O governador de São Paulo, Geraldo Alckmin, defendeu que o Congresso não derrube os vetos relativos aos royalties dos contratos em andamento, feitos pela presidente Dilma Rousseff. Alckmin disse que, com a derrubada do veto, São Paulo deixará de arrecadar R$ 4 bilhões entre 2013 e 2020.

TÂNIA MONTEIRO, Agência Estado

06 de março de 2013 | 16h23

Para o governador paulista, as questões federativas, como royalties, comércio eletrônico, fundo de participação dos Estados, alíquota de ICMS e a questão da dívida estadual, têm de ser discutidas em conjunto. "Nós defendemos que as questões federativas não sejam tratadas de forma fatiada. Têm cinco temas federativos. É ruim tratar isso de forma fatiada porque resolve um; depois, outros. O ideal era tratar em conjunto porque alguém vai ganhar, alguém vai perder nestes debates. Se você analisa e procura avaliar o conjunto, mantém a Federação mais equilibrada, e gera menos conflito", recomendou.

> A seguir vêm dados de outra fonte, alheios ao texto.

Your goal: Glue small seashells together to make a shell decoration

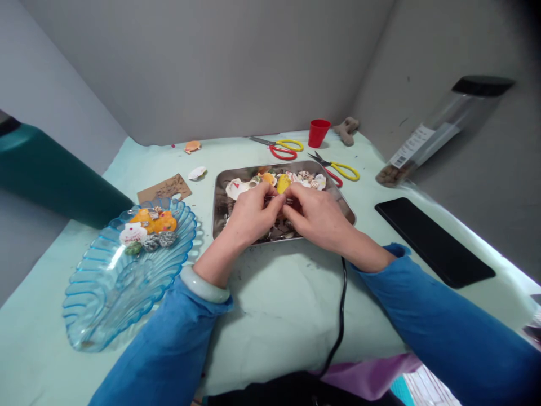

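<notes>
My left hand (256, 210) and my right hand (315, 211) meet over a shallow metal tray (220, 194). Both are closed, thumbs and fingertips pinched together at one spot; whatever they hold there is too small and covered to make out. In the tray lie a white shell (237, 188), a yellow piece (283, 183), an orange piece (269, 179) and several small spiral shells (303, 175). My hands hide much of the tray's middle and front.
Left stand a blue scalloped dish (127, 293) with shells and a green bottle (59, 175). Behind the tray are scissors (285, 149), more scissors (336, 167) and a red cup (318, 133). On the right are a clear jar (443, 132) and a black phone-like slab (433, 241). A black cable (343, 304) runs forward.
</notes>
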A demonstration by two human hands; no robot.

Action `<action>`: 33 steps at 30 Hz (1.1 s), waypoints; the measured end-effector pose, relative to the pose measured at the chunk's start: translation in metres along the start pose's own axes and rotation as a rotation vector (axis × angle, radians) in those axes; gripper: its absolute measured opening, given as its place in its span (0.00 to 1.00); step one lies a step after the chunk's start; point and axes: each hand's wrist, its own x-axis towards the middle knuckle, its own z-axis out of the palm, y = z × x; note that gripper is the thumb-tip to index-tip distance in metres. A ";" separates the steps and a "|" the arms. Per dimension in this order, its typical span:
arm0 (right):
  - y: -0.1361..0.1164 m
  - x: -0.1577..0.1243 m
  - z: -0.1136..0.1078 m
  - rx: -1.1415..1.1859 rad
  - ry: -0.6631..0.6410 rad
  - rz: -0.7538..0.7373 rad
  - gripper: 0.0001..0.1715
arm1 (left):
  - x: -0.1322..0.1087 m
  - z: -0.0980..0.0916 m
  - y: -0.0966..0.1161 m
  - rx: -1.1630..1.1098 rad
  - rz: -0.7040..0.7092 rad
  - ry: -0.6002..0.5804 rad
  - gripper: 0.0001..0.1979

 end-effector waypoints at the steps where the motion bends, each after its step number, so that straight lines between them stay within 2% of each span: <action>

Depois de lembrar que, há 15 dias, reuniu-se com 70 deputados e três senadores para falar sobre a necessidade de não derrubar o veto de Dilma aos royalties, Alckmin reiterou: "Somos favoráveis ao veto porque o que já está contratado, já tem regras estabelecidas". Mas o governador reconheceu que "cabe ao Congresso dar a última palavra".

Questionado se a presidente Dilma fez "corpo mole" ao não pressionar a base para manter o veto e que, com isso, espalhava a cizânia entre os Estados, o governador Alckmin evitou polemizar. "O esforço deve ser feito para harmonizar interesses da Federação", disse. Lembrado que, quando a presidente Dilma quer, "passa o trator" no Congresso, ele respondeu: "A presidenta vetou. É o que cabia ao Executivo fazer. Agora cabe ao Congresso decidir".